Opinião: Obama assume 'risco calculado' de olho nas próximas eleições
Sem mais eleições a disputar e farto de esperar por sinais de disposição de seus adversários republicanos à conciliação das diferenças, o presidente americano, Barack Obama, optou pela confrontação no tema da imigração. Anunciou, na quinta-feira, que usará o poder da caneta para dar início a uma ampla reforma do sistema de migratório do país.
Os beneficiários do programa de Obama são cerca de 4 milhões dos estimados 11,5 milhões de imigrantes em situação irregular no país. São os pais de filhos nascidos nos Estados Unidos que, por essa razão, têm cidadania americana. Esta reforma, e mais a do sistema de saúde anunciada em 2010, serão o legado do presidente.
Num discurso ao país, Obama instou esses migrantes a "sair das sombras" e regularizar sua situação. Poderão fazê-lo mediante a comprovação de pagamento de impostos e o cumprimento de formalidades, como a comprovação de que não cometeram crimes.
Em sua fala, Obama praticamente desafiou os rivais republicanos a usar as maiorias que terão nas duas Casas do Congresso a partir de janeiro para tentar reveter sua decisão. Ele deixou implícito que usará seu poder de veto – que empregou apenas duas vezes desde que chegou à Casa Branca, em janeiro de 2009 – para fazer valer sua autoridade.
"Ao ignorar a vontade do povo americano, o presidente Barack Obama cimentou seu legado de ilegalidade e jogou fora a pouca credibilidade que lhe restava", disse o presidente da Câmara de Representantes (Deputados), John A. Boehner.
Nova paralisação?
Os republicanos prometem infernizar a vida de Obama nos dois anos que restam de seu governo. Certamente bloquearão nomeações de juízes e altos funcionários que dependem de aprovação do Congresso para assumir.
Uma incognita é se os conservadores estenderão a confrontação a um tema de seu interesse – e sobre o qual concordam com Obama: a negociação de acordos comerciais. Os legisladores poderiam negar ao presidente a aprovação de legislação que o autoriza a negociar as iniciativas transpacífica e transatlântica, cujo avanço depende de uma participação efetiva de Washington.
Num cenário extremo, os republicanos poderiam alegar que Obama extrapolou seu poder constitucional no tema migratório e iniciar um processo de impeachment.
Porém, o mais provável é que respondam retirando fundos de programas do Executivo, seja bloqueando a aprovação de leis de dotação orçamentária, seja incluindo nelas provisões inaceitáveis para o presidente.

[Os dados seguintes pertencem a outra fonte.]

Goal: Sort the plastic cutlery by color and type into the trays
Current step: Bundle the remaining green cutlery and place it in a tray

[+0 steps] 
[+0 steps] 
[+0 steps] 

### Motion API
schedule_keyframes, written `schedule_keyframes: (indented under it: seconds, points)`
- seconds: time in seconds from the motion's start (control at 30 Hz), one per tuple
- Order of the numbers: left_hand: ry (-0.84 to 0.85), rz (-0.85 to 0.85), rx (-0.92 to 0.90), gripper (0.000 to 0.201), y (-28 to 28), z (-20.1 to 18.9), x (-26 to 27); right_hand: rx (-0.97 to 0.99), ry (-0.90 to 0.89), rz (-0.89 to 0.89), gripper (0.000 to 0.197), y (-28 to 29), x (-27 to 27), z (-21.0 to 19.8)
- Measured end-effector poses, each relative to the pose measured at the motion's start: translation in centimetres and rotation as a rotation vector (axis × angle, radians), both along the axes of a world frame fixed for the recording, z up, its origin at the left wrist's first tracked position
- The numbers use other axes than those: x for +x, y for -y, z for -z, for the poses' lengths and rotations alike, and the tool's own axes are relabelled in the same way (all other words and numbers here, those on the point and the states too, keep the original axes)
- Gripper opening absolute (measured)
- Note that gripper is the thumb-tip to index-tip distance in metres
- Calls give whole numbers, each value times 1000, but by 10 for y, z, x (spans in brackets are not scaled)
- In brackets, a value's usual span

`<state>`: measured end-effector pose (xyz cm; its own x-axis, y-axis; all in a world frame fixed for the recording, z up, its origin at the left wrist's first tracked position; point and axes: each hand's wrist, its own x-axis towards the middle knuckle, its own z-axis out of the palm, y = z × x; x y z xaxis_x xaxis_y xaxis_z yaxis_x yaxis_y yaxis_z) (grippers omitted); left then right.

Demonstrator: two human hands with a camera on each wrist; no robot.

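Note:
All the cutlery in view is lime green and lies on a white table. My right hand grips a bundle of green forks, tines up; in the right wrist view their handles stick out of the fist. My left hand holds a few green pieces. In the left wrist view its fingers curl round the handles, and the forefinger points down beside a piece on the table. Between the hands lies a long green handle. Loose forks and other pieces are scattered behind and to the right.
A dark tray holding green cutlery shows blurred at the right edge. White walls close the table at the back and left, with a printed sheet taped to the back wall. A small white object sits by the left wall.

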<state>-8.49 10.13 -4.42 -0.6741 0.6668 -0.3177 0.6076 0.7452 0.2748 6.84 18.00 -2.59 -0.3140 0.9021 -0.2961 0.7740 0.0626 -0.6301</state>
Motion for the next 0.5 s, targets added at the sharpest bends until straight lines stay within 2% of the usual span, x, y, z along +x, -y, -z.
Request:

Em qualquer caso, isso criaria impasses que levariam à suspensão de atividades não essenciais da administração e ao fechamento do governo. Aconteceu mais de uma vez nos últimos 20 anos e, em todas elas, o prejuízo politico ficou com os republicanos.
Risco calculado
Este é certamente um fator do cálculo que Obama fez antes de assumir o risco de partir para uma confrontação que ele preferiu evitar até recentemente.
A ação do líder americano condicionará o debate politico em Washington nos próximos dois anos e deve influenciar fortemente as estratégias eleitorais de republicanos e democratas na disputa da Casa Branca em novembro de 2016.
A razão é que o voto dos descendentes dos imigrantes, que tem favorecido desproporcionalmente os democratas nos últimos anos, será decisivo na próxima e em todas as futuras eleições presidenciais.
Afinal, os Estados Unidos são uma nação cuja população de 330 milhões de habitantes está projetada a chegar a 400 milhões neste século graças, quase que exclusivamente, ao crescimento da população descendente de imigrantes, principalmente do México, da América Central e Caribe.
Não por acaso, os candidatos mais cotados para disputar a vice-presidência nas chapas democrata e republicana daqui a dois anos são dois jovens políticos de origem hispana, respectivamente, o prefeito de San Antonio, o democrata Julian Castro, e o senador Marco Rubio, republicano da Florida.
* Paulo Sotero é diretor do Brazil Institute do Woodrow Wilson International Center for Scholars.